**Problem**
Looking at the data, count the lines where the word "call" occurs and answer with only the number.
Start of Dataset extract
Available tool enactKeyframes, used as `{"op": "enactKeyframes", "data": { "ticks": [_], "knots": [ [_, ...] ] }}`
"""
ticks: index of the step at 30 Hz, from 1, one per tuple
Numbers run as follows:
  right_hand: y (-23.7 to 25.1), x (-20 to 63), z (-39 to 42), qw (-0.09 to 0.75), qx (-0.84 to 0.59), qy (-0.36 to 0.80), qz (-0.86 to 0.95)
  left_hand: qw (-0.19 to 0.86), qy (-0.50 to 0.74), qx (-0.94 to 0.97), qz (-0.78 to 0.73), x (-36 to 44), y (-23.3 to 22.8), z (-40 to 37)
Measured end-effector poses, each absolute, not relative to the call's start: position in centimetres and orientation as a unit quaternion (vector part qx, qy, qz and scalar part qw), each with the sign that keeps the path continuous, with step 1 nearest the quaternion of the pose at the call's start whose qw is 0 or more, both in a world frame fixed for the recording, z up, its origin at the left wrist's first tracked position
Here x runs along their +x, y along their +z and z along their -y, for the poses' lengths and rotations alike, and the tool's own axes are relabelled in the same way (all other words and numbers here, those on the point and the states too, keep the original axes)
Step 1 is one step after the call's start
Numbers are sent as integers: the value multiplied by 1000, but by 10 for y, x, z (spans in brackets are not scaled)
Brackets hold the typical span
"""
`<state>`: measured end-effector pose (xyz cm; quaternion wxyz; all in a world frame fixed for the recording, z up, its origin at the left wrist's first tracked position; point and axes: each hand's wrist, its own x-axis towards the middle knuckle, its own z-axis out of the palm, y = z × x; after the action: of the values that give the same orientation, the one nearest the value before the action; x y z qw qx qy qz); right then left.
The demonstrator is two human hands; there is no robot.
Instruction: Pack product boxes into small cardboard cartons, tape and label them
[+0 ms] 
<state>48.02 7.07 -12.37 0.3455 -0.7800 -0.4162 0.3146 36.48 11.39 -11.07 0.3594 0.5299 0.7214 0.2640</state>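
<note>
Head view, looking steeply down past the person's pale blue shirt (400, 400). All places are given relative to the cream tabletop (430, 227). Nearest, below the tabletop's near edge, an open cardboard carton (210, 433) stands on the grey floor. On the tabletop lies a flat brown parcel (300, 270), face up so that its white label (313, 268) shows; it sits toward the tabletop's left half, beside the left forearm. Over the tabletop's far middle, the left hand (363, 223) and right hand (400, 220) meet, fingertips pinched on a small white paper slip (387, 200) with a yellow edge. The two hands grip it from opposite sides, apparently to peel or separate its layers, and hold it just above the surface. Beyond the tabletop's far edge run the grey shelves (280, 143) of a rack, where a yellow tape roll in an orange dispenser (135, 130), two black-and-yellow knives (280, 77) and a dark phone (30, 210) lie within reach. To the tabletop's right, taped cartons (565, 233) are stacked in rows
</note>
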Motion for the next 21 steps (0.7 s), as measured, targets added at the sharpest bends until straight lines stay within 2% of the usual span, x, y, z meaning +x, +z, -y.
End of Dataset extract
**Result for this exercise**
2